On Fri, Jun 10, 2011 at 10:57 PM, Manjul Apratim
<manjul.apratim at gmail.com>wrote:

> I agree with most arguments presented here, and I would not wish to have
> any of the relevant forum sections removed or have the documentation be
> created from scratch.
>
> I would like to, however, chart out a concrete plan of attack to make the
> Ubuntu knowledge base immaculate, at least as much as Arch's.
>
> My proposals:
>
> 1) I would like to see the frontpage "help.ubuntu.com" merged with the
> frontpage "https://help.ubuntu.com/community". Before I receive raised
> eyebrows for this, pray let me elucidate: The "help.ubuntu.com" part is a
> tiny page anyway, and it could be made an opening section of the resulting
> page, with the title "Official Installation Guide". The pages linking from
> it for each release starting from Dapper could still be left immutable.
>
> 2) I will start from "ground up" - basically, over the next couple of weeks
> or so (I would like to start right NOW but I am extremely busy; I shall have
> to do this when I am taking a break or so), I shall try to make extensive
> changes to the opening page of the community documentation. This is because
> putting myself in the shoes of a newbie, I do not really like how the page
> is organized nor much of what is on the page (compare this with how the new
> Ubuntu installer greets you). I will make the changes as I feel are
> appropriate, and then paste an appropriate "changelog" here, asking people
> for feedback. The best thing about this is that since this is the best form
> of "peer-review", it can only get better. I will proceed to the linking
> pages in due course.
>
> 3) Some of the pages that link from the first page, for instance:
>
> https://help.ubuntu.com/community/CategoryCategory
>
> look like simply, for the lack of a better word, YUCK! Even if the pages
> linking from that page are to remain named "CategoryXXX", there is no reason
> the word category should appear in the text corresponding to each link,
> making it appear a million times on that page. I would like to remove the
> word "Category" from all those links.
>
> I will post later as I think of more ideas.
>
> Manjul
>
>
>
> On Mon, Jun 6, 2011 at 7:48 PM, Connor Imes <rocket2dmn at ubuntu.com> wrote:
>
>> Hi all,
>>
>> On 06/05/2011 08:50 PM, Jorge O. Castro wrote:
>> > On Sun, Jun 5, 2011 at 6:44 PM, Manjul Apratim <
>> manjul.apratim at gmail.com> wrote:
>> >> I realize that by spurring this discussion I am opening a can of worms
>> that
>> >> has long existed and been reiterated upon continuously
>> > Thanks for bringing this up. I have a talk at UDS about how horribly
>> > out of date our documentation is, and have been asking people to go
>> > back and clean up after themselves.
>> >
>> > http://castrojo.tumblr.com/post/5651069099/cleaning-up-after-ourselves
>> >
>> > I have some comments about your ideas:
>> Nice screenshot of RecentChanges :)
>> >> problem that there is a wealth of information in the forum archives
>> that is
>> >> just sitting there inaccessible to most new users without extensive
>> >> searching, and which urgently needs to become part of the wiki. The
>> very
>> >> fact that the documentation is not centralized nor easily accessible
>> makes
>> >> potential contributors refrain from contributing to it.

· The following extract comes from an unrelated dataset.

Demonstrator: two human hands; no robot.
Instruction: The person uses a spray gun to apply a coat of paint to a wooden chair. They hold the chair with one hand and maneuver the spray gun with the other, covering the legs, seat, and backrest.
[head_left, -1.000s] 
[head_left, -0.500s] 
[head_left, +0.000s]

>> > The wiki has lasted as long as the forums have existed and there have
>> > been multiple attempts to get information out of the forums and into
>> > the wiki. Ideally the "Tutorials and Tips" section shouldn't even
>> > exist, as it encourages people to duplicate information, and since
>> > it's a forum, no one except the original poster can fix it, which
>> > means if someone is wrong someone else can't fix it.
>> I've been working as staff on the forums and as a wiki editor/admin for
>> a number of years now, and I find myself disagreeing with this point.
>> While there are some guides on the forums that may be useful, at least
>> partially, on wiki pages, most forums guides end up being very specific
>> in their intent.  Many are targeted at a particular set of hardware or a
>> more complex task than simply getting something working.  These types of
>> guides are also more difficult to maintain across multiple releases and
>> in the cases that they have been moved to the wiki, they usually go
>> unmaintained and quickly become deprecated.  I expect this is because of
>> their complexity or are just too specific for many people to care about
>> or even have the knowledge to accurately maintain.
>>
>> I have found that the best-maintained wiki pages cover a broad topic or
>> set of hardware such that the material is applicable to many users, esp.
>> to beginners.
>> >> Instead, the path that leads to the actual
>> >> "wiki" - the community edited documentation, is obscure and of course,
>> a
>> >> simple Google search for "Ubuntu wiki" on the web leads to no useful
>> >> technical documentation directly. In fact, a user may be thrown off by
>> the
>> >> fact that the pages ask him to refer to the "official documentation" as
>> well
>> >> as the "community contributed documentation".
>> > I'm not convinced this is a problem. Most people will just search for
>> > the problem in Google and go where they end up. Unfortunately for us
>> > Google penalizes slow web sites, which means that many times the
>> > results from the official wiki won't be on the front page of a search.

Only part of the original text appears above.